| REQUIRED WORK |
The listing below should be written out word for word, with its pictures removed.

| DATA SHOWN |

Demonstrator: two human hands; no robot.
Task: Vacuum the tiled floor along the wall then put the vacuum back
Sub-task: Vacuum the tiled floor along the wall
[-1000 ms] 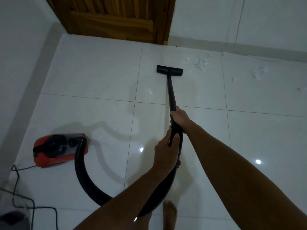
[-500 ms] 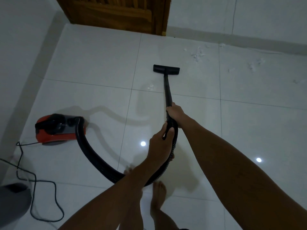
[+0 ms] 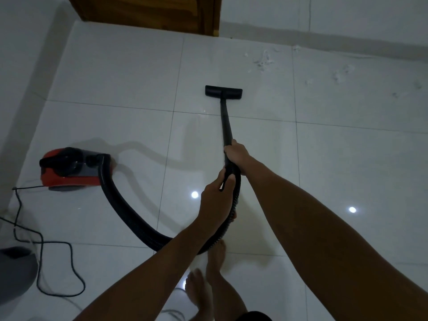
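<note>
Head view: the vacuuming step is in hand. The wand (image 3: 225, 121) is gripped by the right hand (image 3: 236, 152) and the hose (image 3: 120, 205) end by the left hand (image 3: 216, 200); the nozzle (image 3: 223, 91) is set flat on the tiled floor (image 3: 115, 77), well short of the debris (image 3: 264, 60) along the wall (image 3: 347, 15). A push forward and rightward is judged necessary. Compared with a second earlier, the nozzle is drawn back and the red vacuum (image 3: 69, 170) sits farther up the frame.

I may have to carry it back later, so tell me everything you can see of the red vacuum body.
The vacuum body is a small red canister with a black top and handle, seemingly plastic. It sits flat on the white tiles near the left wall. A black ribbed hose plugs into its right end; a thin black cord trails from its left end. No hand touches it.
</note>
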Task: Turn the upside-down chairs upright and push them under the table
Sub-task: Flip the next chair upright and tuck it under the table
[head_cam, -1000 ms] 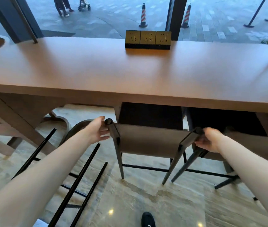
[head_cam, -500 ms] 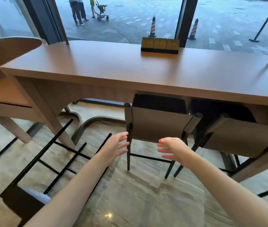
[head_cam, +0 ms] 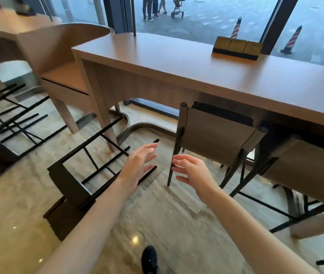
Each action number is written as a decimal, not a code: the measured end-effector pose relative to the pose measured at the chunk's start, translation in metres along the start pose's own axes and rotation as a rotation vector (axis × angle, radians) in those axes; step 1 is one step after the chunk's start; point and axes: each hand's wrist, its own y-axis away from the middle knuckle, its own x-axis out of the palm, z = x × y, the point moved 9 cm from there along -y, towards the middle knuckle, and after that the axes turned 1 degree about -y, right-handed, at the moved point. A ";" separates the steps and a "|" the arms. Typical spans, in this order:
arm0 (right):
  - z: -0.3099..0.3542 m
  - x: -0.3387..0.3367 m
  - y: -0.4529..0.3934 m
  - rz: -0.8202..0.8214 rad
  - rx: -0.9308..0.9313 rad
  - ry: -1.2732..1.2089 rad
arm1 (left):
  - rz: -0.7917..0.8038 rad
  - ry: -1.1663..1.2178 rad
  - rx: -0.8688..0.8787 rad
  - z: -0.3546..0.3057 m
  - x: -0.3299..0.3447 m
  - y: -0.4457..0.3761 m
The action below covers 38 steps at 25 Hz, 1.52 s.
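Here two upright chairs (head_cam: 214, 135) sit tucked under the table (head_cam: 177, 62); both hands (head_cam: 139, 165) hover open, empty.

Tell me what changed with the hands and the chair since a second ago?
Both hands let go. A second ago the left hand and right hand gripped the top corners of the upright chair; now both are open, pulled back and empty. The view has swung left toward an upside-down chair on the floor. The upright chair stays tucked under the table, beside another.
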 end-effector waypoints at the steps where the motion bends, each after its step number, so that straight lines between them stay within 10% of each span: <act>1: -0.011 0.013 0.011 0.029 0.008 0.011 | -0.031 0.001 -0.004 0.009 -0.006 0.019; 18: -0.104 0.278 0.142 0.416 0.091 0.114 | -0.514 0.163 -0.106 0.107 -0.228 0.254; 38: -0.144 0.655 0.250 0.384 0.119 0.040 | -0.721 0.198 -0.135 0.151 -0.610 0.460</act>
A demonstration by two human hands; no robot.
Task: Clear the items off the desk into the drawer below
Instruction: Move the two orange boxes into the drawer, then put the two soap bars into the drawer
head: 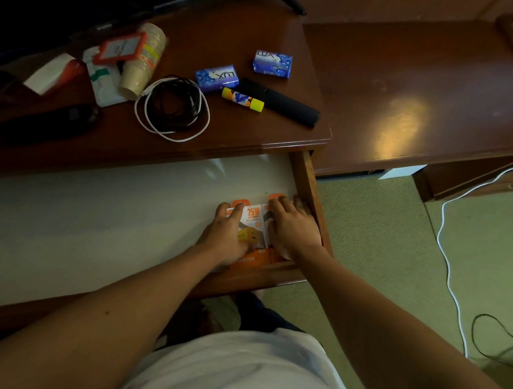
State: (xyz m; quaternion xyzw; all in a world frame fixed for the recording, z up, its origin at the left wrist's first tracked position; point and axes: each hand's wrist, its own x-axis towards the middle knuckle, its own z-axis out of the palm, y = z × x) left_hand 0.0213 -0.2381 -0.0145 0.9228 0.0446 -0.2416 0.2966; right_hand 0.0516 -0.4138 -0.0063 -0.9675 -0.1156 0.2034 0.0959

| RESPONSE BOX |
Demonstrator: two human hands; no robot.
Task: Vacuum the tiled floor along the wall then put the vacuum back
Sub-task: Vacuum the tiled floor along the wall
[-1000 ms] 
[-500 ms] 
[+0 ms] 
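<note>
Head view: the vacuuming step is in hand. The wand (image 3: 225, 121) is gripped by the right hand (image 3: 236, 152) and the hose (image 3: 120, 205) end by the left hand (image 3: 216, 200); the nozzle (image 3: 223, 91) is set flat on the tiled floor (image 3: 115, 77), well short of the debris (image 3: 264, 60) along the wall (image 3: 347, 15). A push forward and rightward is judged necessary. Compared with a second earlier, the nozzle is drawn back and the red vacuum (image 3: 69, 170) sits farther up the frame.

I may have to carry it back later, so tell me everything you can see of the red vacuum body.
The vacuum body is a small red canister with a black top and handle, seemingly plastic. It sits flat on the white tiles near the left wall. A black ribbed hose plugs into its right end; a thin black cord trails from its left end. No hand touches it.
</note>
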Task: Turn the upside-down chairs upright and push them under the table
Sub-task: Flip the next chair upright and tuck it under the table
[head_cam, -1000 ms] 
[head_cam, -500 ms] 
[head_cam, +0 ms] 
Each action number is written as a decimal, not a code: the measured end-effector pose relative to the pose measured at the chunk's start, translation in metres along the start pose's own axes and rotation as a rotation vector (axis × angle, radians) in those axes; step 1 is one step after the chunk's start; point and axes: each hand's wrist, its own y-axis away from the middle knuckle, its own x-axis out of the palm, z = x × y, the point moved 9 cm from there along -y, towards the middle knuckle, and after that the axes turned 1 degree about -y, right-handed, at the moved point. A ";" separates the steps and a "|" the arms. Typical spans, in this order:
arm0 (right):
  - z: -0.3099..0.3542 m
  - x: -0.3387..0.3367 m
  - y: -0.4529..0.3934 m
  - rz: -0.8202..0.8214 rad
  - rx: -0.9308..0.9313 rad
  - ry: -1.2732..1.2089 rad
arm1 (left):
  - rz: -0.7917..0.8038 rad
  - ry: -1.1663..1.2178 rad
  - rx: -0.8688..0.8787 rad
  - z: -0.3546..0.3057 m
  - x: -0.3299..0.3447 m
  - y: -0.4457..0.3761 m
The action below covers 38 steps at 25 Hz, 1.52 s.
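Here two upright chairs (head_cam: 214, 135) sit tucked under the table (head_cam: 177, 62); both hands (head_cam: 139, 165) hover open, empty.

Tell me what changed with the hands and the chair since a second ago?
Both hands let go. A second ago the left hand and right hand gripped the top corners of the upright chair; now both are open, pulled back and empty. The view has swung left toward an upside-down chair on the floor. The upright chair stays tucked under the table, beside another.
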 end-effector waypoints at the steps where the motion bends, each after its step number, so that straight lines between them stay within 10% of each span: <act>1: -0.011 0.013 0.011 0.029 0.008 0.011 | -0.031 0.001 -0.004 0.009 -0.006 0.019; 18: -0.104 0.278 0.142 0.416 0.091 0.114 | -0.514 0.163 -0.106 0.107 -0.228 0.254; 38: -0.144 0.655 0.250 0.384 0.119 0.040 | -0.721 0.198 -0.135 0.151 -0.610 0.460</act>
A demonstration by two human hands; no robot.
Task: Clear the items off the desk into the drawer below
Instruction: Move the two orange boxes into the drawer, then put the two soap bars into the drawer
head: 
State: (xyz m; quaternion xyzw; all in a world frame fixed for the recording, z up, its origin at the left wrist's first tracked position; point and axes: each hand's wrist, its own x-axis towards the middle knuckle, its own z-axis out of the palm, y = z × x) left_hand 0.0213 -0.2381 -0.0145 0.9228 0.0446 -0.2416 0.2966; right_hand 0.0516 -0.4138 -0.0063 -0.9675 -0.1156 0.2034 0.0959

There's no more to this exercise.